AIM OF THE EXERCISE: From the listing below, retype exactly the line holding "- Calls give", the line holding "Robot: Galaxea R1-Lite", and the lines between them; skip everything else.

DATA EXTRACT:
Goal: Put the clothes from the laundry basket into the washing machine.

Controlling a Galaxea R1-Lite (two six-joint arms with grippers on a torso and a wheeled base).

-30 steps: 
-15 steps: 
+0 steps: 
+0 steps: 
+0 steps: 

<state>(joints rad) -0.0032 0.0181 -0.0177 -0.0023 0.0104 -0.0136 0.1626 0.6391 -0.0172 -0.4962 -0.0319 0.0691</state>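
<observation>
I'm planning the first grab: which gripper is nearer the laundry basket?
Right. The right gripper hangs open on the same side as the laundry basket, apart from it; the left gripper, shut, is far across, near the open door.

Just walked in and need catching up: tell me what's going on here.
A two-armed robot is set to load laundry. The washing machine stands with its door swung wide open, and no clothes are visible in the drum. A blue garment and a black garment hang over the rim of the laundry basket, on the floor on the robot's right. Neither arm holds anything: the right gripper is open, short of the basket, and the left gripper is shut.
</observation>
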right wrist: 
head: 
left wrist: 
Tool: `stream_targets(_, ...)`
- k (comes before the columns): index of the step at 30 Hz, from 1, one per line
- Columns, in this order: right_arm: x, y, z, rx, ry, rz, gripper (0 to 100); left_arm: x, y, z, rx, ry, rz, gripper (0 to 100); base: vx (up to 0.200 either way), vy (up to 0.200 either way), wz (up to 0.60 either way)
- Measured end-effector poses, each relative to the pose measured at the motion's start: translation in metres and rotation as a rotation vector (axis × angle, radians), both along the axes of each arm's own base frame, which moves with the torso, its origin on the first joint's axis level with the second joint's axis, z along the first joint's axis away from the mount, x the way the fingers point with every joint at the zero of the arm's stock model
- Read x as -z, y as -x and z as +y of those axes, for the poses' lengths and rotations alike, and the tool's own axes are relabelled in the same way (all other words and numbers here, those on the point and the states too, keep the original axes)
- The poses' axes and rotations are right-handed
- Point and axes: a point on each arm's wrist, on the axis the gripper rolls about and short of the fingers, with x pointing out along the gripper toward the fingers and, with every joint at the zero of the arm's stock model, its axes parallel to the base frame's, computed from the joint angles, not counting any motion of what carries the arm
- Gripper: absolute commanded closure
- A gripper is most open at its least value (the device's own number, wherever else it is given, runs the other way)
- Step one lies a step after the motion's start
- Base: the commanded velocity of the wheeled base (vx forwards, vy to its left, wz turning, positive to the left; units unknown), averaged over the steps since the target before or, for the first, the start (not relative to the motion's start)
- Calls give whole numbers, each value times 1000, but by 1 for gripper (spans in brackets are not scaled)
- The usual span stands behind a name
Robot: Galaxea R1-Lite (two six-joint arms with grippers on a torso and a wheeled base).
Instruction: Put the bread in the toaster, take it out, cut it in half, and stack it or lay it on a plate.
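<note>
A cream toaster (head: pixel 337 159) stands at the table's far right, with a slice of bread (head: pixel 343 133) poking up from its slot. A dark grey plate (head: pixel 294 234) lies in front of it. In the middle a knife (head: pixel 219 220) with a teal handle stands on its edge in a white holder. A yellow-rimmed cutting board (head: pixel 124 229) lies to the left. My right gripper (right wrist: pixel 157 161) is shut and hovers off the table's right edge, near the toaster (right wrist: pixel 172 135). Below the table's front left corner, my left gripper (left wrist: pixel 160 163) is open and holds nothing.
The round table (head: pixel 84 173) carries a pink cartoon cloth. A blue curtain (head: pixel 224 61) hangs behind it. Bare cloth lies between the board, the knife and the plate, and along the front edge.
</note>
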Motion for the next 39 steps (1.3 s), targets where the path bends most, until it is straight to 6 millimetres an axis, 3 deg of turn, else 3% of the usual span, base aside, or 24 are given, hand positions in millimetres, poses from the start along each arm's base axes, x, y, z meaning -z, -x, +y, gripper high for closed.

SOLUTION TO THIS PROBLEM:
- Calls give whole numbers, each value times 1000, but by 1 for gripper (spans in brackets are not scaled)
- The usual span stands behind a name
Robot: Galaxea R1-Lite (two six-joint arms with grippers on a torso and a wheeled base).

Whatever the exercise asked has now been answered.